[Work request]: The answer is an exact copy of the lines from the one with "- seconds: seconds" to the end of the listing below, pictures left out.

━━ Stored data

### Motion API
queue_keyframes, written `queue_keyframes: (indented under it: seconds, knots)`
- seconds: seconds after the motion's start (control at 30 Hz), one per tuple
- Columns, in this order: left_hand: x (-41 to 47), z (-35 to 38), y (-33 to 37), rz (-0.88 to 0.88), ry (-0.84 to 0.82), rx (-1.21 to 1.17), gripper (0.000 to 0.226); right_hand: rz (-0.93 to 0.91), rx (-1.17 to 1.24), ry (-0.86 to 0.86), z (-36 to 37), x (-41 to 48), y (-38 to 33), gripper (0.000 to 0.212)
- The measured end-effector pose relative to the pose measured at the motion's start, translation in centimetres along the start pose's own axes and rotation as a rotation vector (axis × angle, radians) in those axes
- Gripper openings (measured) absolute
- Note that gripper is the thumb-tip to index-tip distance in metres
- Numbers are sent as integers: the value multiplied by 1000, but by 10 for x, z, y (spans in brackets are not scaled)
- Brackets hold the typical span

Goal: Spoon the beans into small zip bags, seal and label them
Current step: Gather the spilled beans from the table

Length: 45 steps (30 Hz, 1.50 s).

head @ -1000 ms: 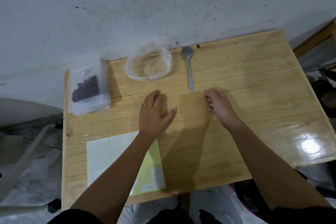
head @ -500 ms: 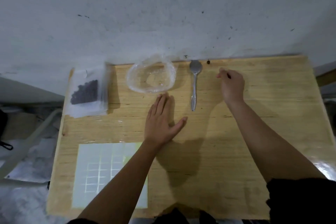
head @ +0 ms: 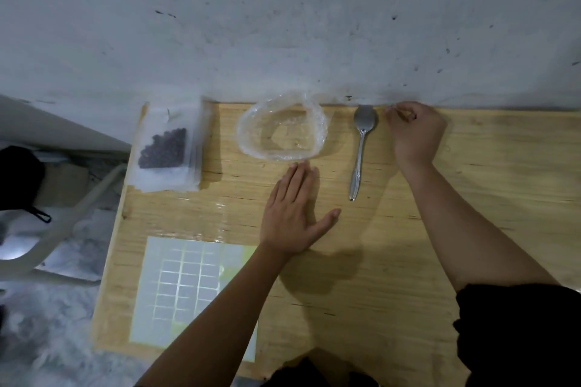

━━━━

[Solution for this problem]:
- seconds: seconds after the motion's start (control at 30 Hz), one per tuple
- Columns, in this order: left_hand: x (-41 to 47), z (-35 to 38), y (-33 to 37), rz (-0.88 to 0.88), ry (-0.84 to 0.82), rx (-1.21 to 1.17), gripper (0.000 to 0.226); right_hand: rz (-0.93 to 0.91), rx (-1.17 to 1.24), ry (-0.86 to 0.86), z (-36 to 37), x (-41 to 48), y (-38 to 33), gripper (0.000 to 0.212)
- The measured end-effector pose relative to the pose measured at the motion's start, translation in centimetres along the start pose's own axes and rotation as a rotation vector (axis × angle, radians) in those axes
- Gripper openings (measured) absolute
- Note that gripper is the thumb-tip to index-tip distance in metres
- Numbers are sent as integers: the value multiplied by 1000, but by 10 for x, z, y (spans in brackets are not scaled)
- Brackets hold the typical span

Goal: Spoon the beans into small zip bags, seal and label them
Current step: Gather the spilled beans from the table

Length: 45 steps (30 Hz, 1.50 s).

head @ -1000 ms: 
head @ -500 ms: 
head @ +0 ms: 

No more output is expected here.